Mexican President Felipe Calderon on Monday committed himself to continue "fighting" for the rights of citizens of his country and Central America in the United States after affirming that he has relatives living north of the border.

"It is calculated that in the United States there are almost 12 million Mexicans. That is, women and men born here, in the national territory, who left in search of better development opportunities," said Calderon at the inauguration of National Immigration Week 2011 in Mexico City.

The president sent a greeting to all Mexicans "who are getting by in the United States."

He also made a commitment to continue "fighting, working closely, with Mexican (and) Central American immigrants in the United States, so that their rights are respected and so that there may be a comprehensive, sensible ... solution to the immigration problem."

Mexico is a "sending, passage and destination (nation) for immigrants," Calderon said.

There are many immigrants in the United States about whom "perhaps their relatives don't know anything," and "others who, for different reasons, and given their condition, cannot return to Mexico to see their relatives," he said.
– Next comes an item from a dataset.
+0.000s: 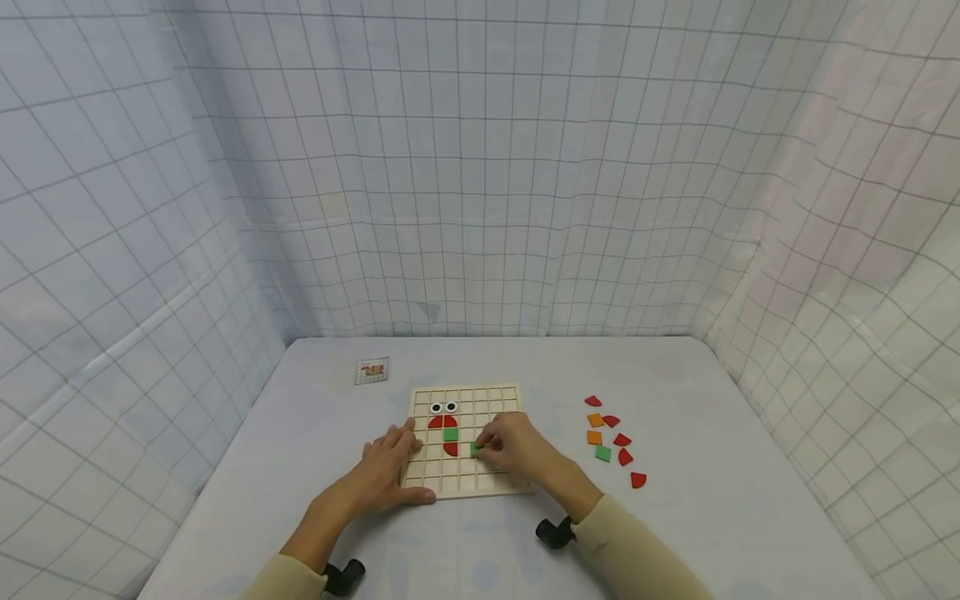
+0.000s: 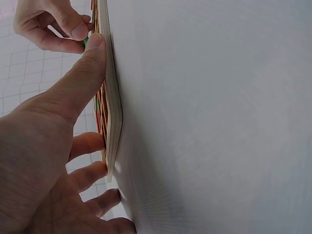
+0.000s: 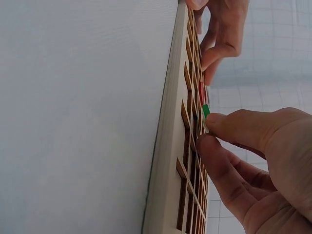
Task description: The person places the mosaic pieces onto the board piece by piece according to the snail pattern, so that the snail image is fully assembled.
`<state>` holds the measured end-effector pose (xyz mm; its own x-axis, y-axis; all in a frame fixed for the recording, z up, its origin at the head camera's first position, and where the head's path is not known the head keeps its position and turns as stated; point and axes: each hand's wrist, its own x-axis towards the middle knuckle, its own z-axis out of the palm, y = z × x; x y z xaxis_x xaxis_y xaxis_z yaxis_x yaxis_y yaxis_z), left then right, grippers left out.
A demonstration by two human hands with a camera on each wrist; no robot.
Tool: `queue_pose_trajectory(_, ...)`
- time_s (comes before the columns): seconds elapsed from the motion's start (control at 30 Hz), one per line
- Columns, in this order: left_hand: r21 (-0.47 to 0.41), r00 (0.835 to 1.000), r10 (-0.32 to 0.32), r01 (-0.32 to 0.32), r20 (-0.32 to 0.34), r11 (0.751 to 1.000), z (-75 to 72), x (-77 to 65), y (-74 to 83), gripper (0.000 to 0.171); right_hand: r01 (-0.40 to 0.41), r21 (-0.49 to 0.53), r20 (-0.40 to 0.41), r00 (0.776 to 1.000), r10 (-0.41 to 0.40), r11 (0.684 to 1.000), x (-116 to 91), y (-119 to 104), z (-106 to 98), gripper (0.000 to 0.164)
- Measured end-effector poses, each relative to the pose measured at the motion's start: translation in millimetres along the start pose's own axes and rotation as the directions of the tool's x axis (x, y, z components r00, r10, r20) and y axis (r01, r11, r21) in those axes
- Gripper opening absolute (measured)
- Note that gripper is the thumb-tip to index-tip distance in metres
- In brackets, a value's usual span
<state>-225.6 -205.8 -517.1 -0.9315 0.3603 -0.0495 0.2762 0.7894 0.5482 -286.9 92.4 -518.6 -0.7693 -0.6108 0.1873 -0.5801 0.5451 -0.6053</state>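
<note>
A wooden grid board (image 1: pixel 487 400) lies on the table with two eye tiles (image 1: pixel 444 407), red rounded pieces (image 1: pixel 442 422), a green square (image 1: pixel 451 434) and a lower red quarter-round piece (image 1: pixel 451 449) in its cells. My right hand (image 1: pixel 513 446) pinches a green square tile (image 3: pixel 205 110) between thumb and fingertips, just over the board's grid. At the board's left edge rests my left hand (image 1: pixel 386 471), its fingers spread and its thumb along the front edge. In the left wrist view, that thumb (image 2: pixel 83 73) lies against the board's rim.
Right of the board lie several loose red quarter-round pieces (image 1: pixel 622 439), two orange squares (image 1: pixel 595 437) and a green square (image 1: pixel 603 453). A small picture card (image 1: pixel 372 371) lies at the back left. Grid-patterned white curtains (image 1: pixel 480 208) enclose the table (image 1: pixel 675 533).
</note>
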Motion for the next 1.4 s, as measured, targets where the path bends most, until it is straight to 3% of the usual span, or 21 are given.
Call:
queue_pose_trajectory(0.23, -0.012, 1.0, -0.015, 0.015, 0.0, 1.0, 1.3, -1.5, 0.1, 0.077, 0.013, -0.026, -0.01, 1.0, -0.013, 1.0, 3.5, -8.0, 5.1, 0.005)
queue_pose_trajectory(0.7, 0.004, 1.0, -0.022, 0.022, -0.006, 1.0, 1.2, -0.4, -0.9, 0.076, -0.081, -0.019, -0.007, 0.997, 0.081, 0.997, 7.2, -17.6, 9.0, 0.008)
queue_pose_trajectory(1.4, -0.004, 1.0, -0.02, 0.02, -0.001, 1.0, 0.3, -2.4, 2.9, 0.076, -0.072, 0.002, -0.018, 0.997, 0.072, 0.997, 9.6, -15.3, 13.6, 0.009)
He said that most Mexicans have "a relative in the United States in those circumstances."

"I have first cousins in the United States who are in these circumstances. Margarita (Zavala, Calderon's wife) has a brother, whom we love a lot and whom we haven't been able to see for almost 11 years," he acknowledged.

The problem of immigration, he said, "cannot simply be vetoed by decree" because "it's a natural phenomenon for the human being" but also a "social and economic phenomenon."